In this section, we demonstrate the application of our algorithm on a series of mapping problems. We first consider an artificial symmetric image pattern with spherical meshes of various sizes. Following that, we consider the (i) mapping of cardiac diffusion tensor data to an unstructured tetrahedral grid of a heart; (ii) the mapping of mouse brain data to a tetrahedral grid of the mouse brain; and (iii) the mapping of computed volumetric strain, or regional ventilation, to a multiscale grid of the rat lung. Results are presented for both serial and parallel implementations. All computations were performed on a Dell Precision T7500n workstation with 2 Quad Core 2.40 GHz Intel Xeon Processors with 24 GB shared memory.

3.1 Sample sphere

The focus of this sample problem is to illustrate the performance of the algorithm on a synthetic image (Figure 1) whose features and symmetry are easily recognized.

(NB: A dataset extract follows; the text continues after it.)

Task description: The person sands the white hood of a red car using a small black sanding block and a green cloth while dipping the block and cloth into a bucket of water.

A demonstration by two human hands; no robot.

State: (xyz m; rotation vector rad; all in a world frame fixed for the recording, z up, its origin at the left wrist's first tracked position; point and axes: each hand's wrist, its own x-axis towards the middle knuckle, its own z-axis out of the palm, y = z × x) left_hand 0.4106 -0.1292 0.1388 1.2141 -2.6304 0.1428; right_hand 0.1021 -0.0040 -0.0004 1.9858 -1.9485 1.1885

Table 1 reports the computation times for four different unstructured meshes: three tetrahedral meshes of order-of-magnitude size differences and one hybrid prism-tetrahedral mesh. All times are for computations on a single thread.

Figure 1. (A) cross-section of image; (B) grid superimposed on image for size comparison; (C) cross-sections of a tetrahedral grid at two-order of magnitude resolutions and a hybrid prism-tetrahedral grid. The image consisted of 1 million voxels.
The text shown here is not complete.